- Data provided:
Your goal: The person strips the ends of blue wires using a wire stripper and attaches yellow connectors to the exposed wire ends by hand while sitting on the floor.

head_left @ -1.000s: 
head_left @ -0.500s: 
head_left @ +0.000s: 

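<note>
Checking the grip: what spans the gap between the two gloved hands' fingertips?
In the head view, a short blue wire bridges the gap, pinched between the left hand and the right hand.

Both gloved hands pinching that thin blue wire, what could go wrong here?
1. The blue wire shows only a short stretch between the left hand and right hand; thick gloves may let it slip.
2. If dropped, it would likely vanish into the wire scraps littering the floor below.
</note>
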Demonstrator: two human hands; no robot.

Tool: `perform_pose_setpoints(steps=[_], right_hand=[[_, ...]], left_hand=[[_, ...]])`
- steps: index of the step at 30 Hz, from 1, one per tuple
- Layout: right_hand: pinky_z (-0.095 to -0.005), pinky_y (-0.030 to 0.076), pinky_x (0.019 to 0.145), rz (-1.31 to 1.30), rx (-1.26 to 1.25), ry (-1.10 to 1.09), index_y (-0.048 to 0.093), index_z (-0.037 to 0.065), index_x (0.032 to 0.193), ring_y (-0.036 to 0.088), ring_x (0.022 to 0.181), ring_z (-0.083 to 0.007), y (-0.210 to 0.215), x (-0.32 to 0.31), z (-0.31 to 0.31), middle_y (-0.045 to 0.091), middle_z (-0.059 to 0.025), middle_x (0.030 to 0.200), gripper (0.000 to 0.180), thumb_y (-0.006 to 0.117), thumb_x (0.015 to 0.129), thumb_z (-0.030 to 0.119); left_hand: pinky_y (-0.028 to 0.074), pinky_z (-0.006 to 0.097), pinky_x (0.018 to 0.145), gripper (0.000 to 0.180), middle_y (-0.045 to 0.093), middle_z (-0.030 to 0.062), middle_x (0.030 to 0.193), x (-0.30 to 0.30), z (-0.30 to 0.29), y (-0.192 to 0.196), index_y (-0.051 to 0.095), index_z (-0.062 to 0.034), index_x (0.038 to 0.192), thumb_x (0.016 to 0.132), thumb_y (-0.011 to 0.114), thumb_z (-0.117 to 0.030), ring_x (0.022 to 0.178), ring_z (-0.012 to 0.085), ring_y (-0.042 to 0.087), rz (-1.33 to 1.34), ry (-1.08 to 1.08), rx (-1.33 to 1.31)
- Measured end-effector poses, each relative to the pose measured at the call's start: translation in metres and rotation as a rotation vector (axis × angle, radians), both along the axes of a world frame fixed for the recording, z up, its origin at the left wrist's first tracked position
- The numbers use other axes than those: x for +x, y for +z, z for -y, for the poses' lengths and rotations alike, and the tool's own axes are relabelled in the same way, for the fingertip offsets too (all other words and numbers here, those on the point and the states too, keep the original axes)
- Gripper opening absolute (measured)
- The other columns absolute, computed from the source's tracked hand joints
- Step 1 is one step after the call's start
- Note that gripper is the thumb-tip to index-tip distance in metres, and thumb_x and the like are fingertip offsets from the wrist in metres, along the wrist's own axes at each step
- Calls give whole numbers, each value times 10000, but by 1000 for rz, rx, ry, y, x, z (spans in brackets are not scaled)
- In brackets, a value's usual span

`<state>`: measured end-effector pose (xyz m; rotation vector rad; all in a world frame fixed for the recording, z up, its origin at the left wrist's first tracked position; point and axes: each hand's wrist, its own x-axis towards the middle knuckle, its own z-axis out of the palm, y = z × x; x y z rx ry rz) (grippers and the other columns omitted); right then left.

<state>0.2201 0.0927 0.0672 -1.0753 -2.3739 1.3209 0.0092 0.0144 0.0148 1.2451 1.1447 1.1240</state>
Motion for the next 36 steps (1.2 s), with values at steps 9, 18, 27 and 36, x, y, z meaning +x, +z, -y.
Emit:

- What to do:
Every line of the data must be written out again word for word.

- Expected answer:
Your goal: The person strips the ends of blue wires using a wire stripper and attaches yellow connectors to the exposed wire ends by hand while sitting on the floor.

head_left @ -1.000s: 
head_left @ -0.500s: 
head_left @ +0.000s: 

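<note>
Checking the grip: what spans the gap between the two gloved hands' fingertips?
In the head view, a short blue wire bridges the gap, pinched between the left hand and the right hand.

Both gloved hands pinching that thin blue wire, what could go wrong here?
1. The blue wire shows only a short stretch between the left hand and right hand; thick gloves may let it slip.
2. If dropped, it would likely vanish into the wire scraps littering the floor below.
</note>
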Demonstrator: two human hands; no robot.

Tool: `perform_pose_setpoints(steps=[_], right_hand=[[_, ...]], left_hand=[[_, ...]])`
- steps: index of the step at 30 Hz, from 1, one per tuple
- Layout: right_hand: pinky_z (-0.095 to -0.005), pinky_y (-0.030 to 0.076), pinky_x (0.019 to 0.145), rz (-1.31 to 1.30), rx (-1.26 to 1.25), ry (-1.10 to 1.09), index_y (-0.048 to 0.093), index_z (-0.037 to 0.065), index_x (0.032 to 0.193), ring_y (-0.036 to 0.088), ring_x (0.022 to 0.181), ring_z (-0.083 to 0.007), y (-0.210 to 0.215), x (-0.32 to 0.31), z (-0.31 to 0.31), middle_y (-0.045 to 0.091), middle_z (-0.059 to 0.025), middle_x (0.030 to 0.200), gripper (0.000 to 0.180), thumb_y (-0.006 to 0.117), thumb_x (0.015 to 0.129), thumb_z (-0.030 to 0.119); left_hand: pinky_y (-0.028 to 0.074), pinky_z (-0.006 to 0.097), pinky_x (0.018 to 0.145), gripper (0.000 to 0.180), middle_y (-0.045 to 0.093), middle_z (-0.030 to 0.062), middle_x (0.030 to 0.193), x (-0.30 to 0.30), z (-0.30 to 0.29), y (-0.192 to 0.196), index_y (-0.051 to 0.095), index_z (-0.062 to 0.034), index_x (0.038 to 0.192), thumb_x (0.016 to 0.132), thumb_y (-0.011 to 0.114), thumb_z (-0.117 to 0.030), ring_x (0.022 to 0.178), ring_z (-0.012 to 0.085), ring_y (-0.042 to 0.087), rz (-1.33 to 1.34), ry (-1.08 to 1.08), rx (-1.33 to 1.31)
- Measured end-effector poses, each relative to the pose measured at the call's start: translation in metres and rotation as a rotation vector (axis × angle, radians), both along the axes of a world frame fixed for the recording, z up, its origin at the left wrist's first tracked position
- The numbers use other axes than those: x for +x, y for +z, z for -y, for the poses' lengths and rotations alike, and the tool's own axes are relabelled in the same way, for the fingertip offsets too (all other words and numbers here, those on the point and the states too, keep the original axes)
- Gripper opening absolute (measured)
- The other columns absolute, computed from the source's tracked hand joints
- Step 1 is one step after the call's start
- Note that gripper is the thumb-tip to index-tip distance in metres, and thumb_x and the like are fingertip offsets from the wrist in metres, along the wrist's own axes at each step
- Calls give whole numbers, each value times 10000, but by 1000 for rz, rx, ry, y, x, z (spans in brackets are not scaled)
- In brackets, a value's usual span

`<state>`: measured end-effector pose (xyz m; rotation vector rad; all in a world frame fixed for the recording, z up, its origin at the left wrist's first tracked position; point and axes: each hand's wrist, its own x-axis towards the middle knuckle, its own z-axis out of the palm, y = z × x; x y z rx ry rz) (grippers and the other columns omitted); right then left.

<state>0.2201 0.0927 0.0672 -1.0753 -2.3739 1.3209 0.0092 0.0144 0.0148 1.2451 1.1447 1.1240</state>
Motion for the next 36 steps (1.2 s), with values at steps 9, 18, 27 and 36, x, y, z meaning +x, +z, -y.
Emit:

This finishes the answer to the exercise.